New Trade Routes

Drawing digital pathways on the new trade maps.

Trade drives the way people interact.  People, products, money, and ideas follow the trade routes and impact everything in their path.  Keeping pace with the way trade routes are changing is essential to success or even survival.  New Trade Routes is working to better understand the changes so we can help our clients, investees, and grantees improve their chances of success.

 

Marketing Profile: Starbucks

In April, Howard Shults will step down as Interim CEO of Starbucks.  He left Starbucks the first time in 1983, and has come and gone several times in between.  The new CEO, Laxman Narasimhan, will have many challenges ahead of him.  Turnover amongst employees other than his predecessor will be pressing.  Today, LinkedIn shows 4,700 open positions (probably not including front line retail jobs) and Glassdoor shows 20,291 open positions.  There could be some overlap between the lists, but either way, hiring to fill open positions at Starbucks in the US is a giant priority, and likely an issue worldwide.

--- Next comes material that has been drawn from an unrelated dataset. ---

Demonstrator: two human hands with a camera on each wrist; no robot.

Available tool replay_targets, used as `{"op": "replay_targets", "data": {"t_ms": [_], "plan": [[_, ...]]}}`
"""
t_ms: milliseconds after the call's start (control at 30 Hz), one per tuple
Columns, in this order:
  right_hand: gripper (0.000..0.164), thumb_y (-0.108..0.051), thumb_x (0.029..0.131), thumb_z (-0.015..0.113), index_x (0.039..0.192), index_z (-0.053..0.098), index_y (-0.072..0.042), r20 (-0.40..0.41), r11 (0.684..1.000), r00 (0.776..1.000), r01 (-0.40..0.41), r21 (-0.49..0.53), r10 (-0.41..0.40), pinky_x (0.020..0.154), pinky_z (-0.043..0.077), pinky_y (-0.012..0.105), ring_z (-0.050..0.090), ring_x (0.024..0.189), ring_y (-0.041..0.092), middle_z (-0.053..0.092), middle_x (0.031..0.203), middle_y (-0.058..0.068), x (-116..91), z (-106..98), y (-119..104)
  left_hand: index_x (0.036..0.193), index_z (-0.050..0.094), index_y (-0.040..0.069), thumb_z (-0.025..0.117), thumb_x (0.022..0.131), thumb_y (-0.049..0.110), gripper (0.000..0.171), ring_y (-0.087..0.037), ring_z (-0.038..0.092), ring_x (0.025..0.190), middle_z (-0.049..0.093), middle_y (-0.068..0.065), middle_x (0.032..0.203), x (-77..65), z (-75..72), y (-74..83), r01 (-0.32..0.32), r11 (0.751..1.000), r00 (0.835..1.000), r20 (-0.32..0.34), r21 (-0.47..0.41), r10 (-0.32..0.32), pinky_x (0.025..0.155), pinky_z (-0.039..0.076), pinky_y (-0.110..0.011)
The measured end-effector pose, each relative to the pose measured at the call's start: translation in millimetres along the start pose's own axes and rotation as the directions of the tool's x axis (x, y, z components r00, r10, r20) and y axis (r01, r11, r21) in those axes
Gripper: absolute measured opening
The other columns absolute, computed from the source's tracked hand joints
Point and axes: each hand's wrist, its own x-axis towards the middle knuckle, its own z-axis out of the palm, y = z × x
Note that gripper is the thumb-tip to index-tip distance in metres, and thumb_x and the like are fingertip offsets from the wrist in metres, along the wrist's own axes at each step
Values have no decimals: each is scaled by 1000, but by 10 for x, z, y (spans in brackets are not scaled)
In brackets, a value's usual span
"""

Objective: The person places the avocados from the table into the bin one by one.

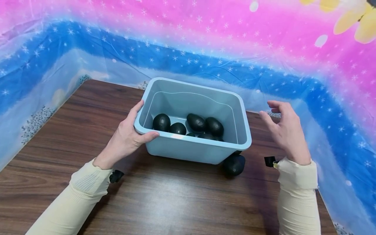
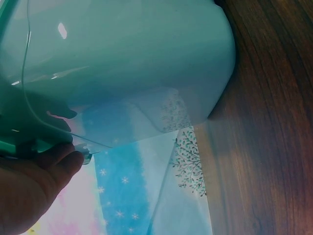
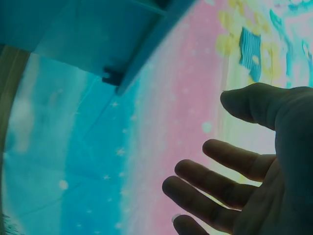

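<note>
A light blue-grey plastic bin stands at the middle of the table, with several dark avocados inside. My left hand grips its left end, the thumb over the near rim and the fingers along the side. In the left wrist view, the left hand is at the bin's rim. Another dark avocado lies outside, by the near right corner, with a further dark piece partly hidden behind it. To the right of the bin, my right hand hovers apart from it, holding nothing, its fingers spread in the right wrist view.
The brown wood-grain table extends around the bin. A pink and blue snowflake-patterned cloth hangs behind and along both sides of the table. Black wrist-worn pieces show at both cuffs.
</note>
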Motion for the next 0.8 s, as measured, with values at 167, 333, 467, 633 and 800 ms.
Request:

Making this very big job even bigger, labor unions have now won approval at 260 stores.

Keeping investors happy is on any CEOs list and doing so at Starbucks will be made more difficult by recent history where Starbucks has outperformed its peers turning in a return of 74% for those that held the stock for the last 5 years.  Starbucks has also grown faster than its peers generating 36% more revenue than five years ago. Investors expect Starbucks to outperform even further because the stock is currently trading above its peers with a PE of 37. It is better to start a CEO gig when the stock is in the tank!

Starbucks Marketing

Starbucks is a worldwide brand with 402,000 employees generating $32B in revenue from over 35,000 stores (18,254 owned) in 83 countries. The Starbucks brand is valued at $50 billion, behind only McDonalds in the industry, and about 30th in terms of brand value worldwide.  Chief Marketing Officer (CMO) Brady Brewer manages a $400+ million advertising budget, and a fully formed marketing team.  There aren’t any interns making social media posts at Starbucks. 

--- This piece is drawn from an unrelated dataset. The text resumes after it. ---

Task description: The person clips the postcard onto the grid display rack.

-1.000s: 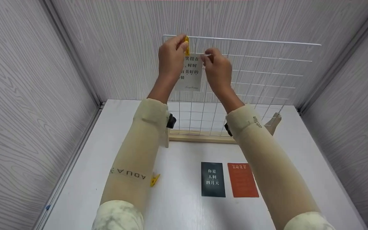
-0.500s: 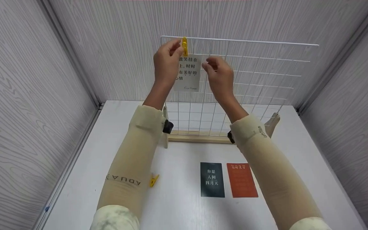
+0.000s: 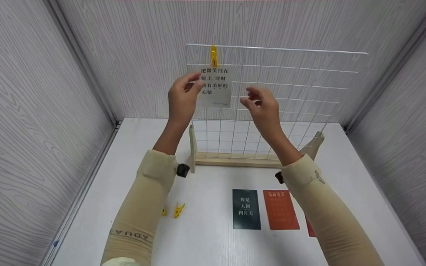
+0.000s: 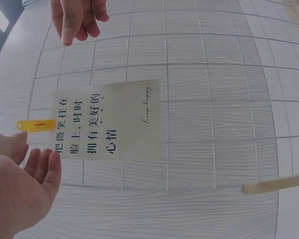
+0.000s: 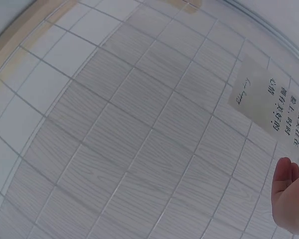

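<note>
Paneling [image 3: 17,111] with a wood-grain pattern lines the left side of the scene. Right of it, the person's left sleeve [image 3: 135,208], beige with dark lettering, reaches from the near side toward the far side, and a half-hidden clothespin [image 3: 164,212] shows at its right edge on the white tabletop [image 3: 205,214]. Just beside that lies a yellow clothespin [image 3: 178,210]. Farther off, the left hand [image 3: 183,99] is raised at the left edge of a white card [image 3: 218,97], fingers loosely bent, thumb and fingertips apart, holding nothing; whether it touches the card cannot be told. The card, printed with dark Chinese characters and "Keep happy", hangs upright at the left end of a wire grid [image 3: 290,49], with a hanging clothespin [image 3: 213,56] at its top edge. Under the grid runs a wooden base [image 3: 235,161]. Nearer, a dark green card [image 3: 246,218] lies flat on the tabletop. The right hand [image 3: 264,107] hovers right of the white card, thumb and fingertips apart, likewise holding nothing. Near and below it lies an orange-red card [image 3: 281,214]; farther right, a red card [image 3: 310,227] is mostly covered by the right sleeve [image 3: 331,210]
</note>
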The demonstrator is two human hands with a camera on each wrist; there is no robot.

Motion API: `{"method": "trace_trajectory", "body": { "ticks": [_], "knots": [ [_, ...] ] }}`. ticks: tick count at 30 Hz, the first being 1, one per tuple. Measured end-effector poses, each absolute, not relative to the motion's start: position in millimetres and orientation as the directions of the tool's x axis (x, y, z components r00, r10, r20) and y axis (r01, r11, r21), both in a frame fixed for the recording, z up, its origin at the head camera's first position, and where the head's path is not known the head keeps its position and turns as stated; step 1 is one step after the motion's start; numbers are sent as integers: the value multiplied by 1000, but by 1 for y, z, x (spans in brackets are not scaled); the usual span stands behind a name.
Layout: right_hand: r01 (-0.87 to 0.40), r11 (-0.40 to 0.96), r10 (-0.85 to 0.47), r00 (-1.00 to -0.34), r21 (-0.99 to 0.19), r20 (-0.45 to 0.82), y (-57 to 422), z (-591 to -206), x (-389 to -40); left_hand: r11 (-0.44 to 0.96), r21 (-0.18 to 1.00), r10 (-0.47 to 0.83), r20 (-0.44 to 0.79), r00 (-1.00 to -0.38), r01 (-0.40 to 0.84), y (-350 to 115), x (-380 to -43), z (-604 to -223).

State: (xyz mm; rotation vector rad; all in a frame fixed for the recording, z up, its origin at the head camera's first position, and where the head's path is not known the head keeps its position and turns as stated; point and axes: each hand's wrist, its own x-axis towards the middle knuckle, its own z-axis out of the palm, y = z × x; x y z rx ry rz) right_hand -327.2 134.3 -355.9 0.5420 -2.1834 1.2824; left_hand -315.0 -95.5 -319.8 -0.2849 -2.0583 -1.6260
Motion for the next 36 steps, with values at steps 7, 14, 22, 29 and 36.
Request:
{"method": "trace_trajectory", "body": {
  "ticks": [7,14,22,29,36],
  "knots": [
    [-583,463,-115,-786,-668,607,153,-395,-312,254,859,-126,485,-865,444,-105,-294,-352],
    [-570,486,-166,-805,-663,570,166,-440,-300,288,855,-97,474,-875,431,-113,-277,-390],
    [-527,491,-194,-842,-693,503,175,-476,-284,303,883,-70,395,-916,358,-119,-261,-429],
    [-468,499,-202,-881,-729,427,179,-503,-269,299,907,-68,329,-942,296,-128,-246,-462],
    [-334,539,-203,-943,-773,266,183,-536,-254,313,927,-108,251,-962,207,-139,-230,-493]
  ]
}}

Starbucks has positioned itself as the “Third Place” for its customers. A place other than home or work to incorporate into regular travel patterns.  Since travel patterns were reshuffled during the pandemic, no one is quite sure what is going to happen to the “Third Place” concept.  To balance against this risk, Starbucks is testing a partnership with DoorDash in several US cities to deliver orders from the third place to the other two places.

Starbucks has made a big bet on China.  At 6,000 stores now and growing to 9,000 in the next three years, China is top of mind for Starbuck’s leadership.  China is also top of mind for US politicians and voters.  Managing the messaging about the China strategy back home will be as challenging as managing government relationships in China.

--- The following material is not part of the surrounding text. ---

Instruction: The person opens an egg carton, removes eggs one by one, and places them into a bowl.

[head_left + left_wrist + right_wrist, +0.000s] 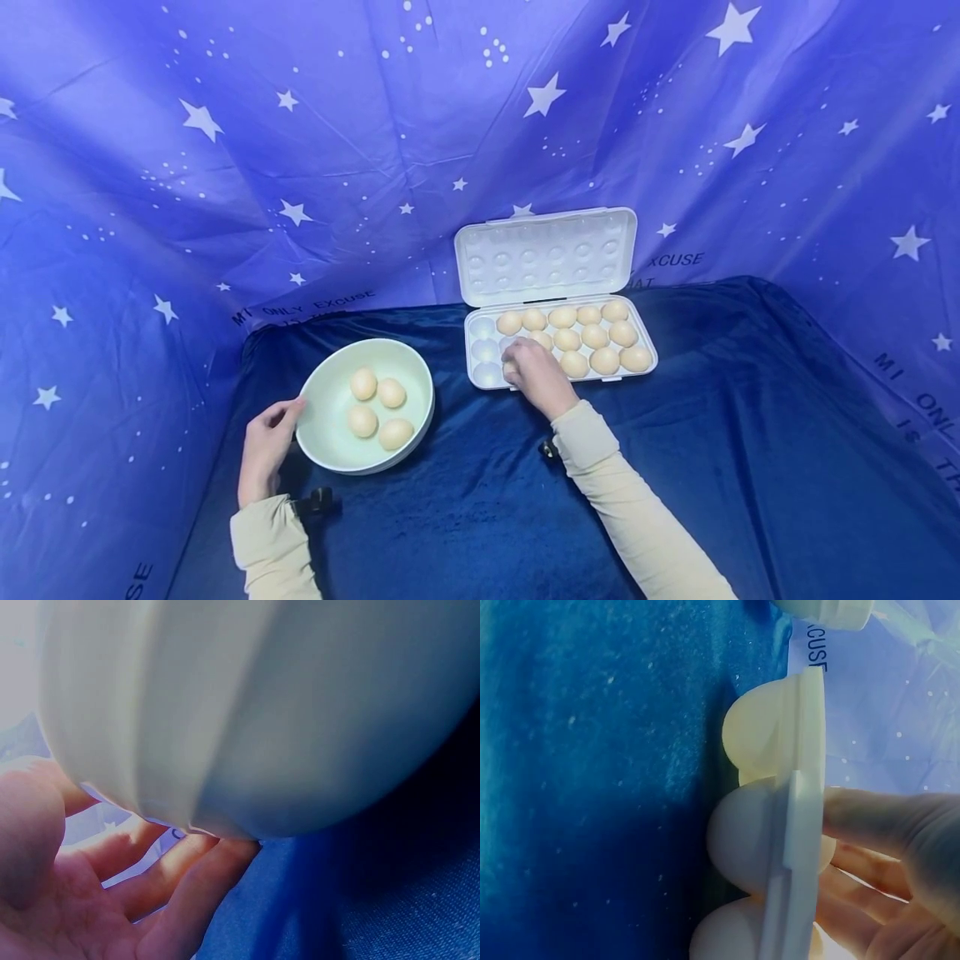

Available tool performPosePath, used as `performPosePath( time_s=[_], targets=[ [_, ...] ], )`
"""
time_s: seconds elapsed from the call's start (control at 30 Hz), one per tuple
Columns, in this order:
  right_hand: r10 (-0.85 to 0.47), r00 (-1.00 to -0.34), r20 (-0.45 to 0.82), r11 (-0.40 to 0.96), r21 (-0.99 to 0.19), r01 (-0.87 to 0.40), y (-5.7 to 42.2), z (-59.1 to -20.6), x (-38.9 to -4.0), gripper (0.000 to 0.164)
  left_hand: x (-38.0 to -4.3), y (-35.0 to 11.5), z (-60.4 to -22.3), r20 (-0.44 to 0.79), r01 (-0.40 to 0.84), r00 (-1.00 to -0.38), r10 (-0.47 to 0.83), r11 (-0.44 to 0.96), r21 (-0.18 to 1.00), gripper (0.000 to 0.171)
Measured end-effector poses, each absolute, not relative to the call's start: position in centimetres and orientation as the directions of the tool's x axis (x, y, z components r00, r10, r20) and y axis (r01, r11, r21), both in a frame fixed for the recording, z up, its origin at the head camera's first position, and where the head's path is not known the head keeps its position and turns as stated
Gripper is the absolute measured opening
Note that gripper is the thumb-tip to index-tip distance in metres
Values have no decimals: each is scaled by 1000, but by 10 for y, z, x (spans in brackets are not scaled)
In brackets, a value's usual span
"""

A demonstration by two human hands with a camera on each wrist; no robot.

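My left hand grips the left rim of a pale green bowl; in the left wrist view its fingers lie along the ridged outside of the bowl. Several brown eggs lie inside. To the right stands a white plastic egg carton, its lid raised and its cups mostly filled with eggs. Over the carton's front row my right hand pinches an egg, which sits in a front cup and is largely hidden by the fingers.
Several bare cups line the carton's left end. Its open lid leans back near the star-patterned curtain. Dark blue cloth covers the table. A small black device is strapped at the left wrist.
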State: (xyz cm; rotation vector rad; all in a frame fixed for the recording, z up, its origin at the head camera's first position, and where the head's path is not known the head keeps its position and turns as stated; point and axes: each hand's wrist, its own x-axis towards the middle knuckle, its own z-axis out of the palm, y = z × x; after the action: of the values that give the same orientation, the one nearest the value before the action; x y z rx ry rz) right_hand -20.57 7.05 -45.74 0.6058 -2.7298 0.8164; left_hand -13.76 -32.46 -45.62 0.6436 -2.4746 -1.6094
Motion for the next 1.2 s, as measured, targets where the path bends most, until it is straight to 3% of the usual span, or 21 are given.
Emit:
performPosePath(
  time_s=[0.2, 0.57, 0.9, 1.2],
  targets=[
    [-281, -901, 330, 755, -503, -420, 71, -459, -204, 31, -137, -324, -456, -143, -299, -897, -418, 337, 893, 49],
    [-263, -896, 359, 728, -536, -429, 66, -445, -201, 24, -137, -324, -456, -146, -286, -902, -406, 309, 907, 47],
    [-260, -893, 367, 744, -513, -427, 60, -441, -198, 35, -137, -323, -456, -142, -284, -904, -403, 317, 905, 47],
    [-289, -834, 470, 680, -512, -524, 47, -436, -199, 35, -137, -324, -457, -142, -283, -905, -400, 320, 904, 50]
  ],
)
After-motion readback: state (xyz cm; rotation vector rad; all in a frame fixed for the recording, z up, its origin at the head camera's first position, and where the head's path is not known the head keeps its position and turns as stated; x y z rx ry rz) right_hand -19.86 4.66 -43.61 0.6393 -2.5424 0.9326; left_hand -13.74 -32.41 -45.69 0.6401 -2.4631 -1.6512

Last year, Starbucks, Coca-Cola, and McDonald’s had to figure out if they should stay in Russia after its invasion of Ukraine.  Starbucks decided to leave its 130 stores in Russia behind, after which they were reopened as “Stars”, a look alike run by a Russian rapper.  See the links below, I am not making this stuff up!

We expect Starbucks to serve us our favorite drink quickly and consistently, in an environment we have grown to accept as our “third place”, anywhere in the world.  We also expect Starbucks to lead the world on a full spectrum of social of issues ranging from the wellbeing of coffee farmers, to the waste created by plastic straws, and giving the public access to safe restrooms.  It may not be fair to expect so much from a company, but we do.

To say that Brady Brewer has a lot to think about doesn’t really capture the layers upon layers of moving parts at Starbucks today.  Hopefully he is meeting frequently with Laxman Narasimhan to create alignment on strategy so when Laxman takes over as CEO in April, they both know they see the opportunities and threats the same way.  It is going to take supreme alignment with the board and all top leaders to navigate the next few years.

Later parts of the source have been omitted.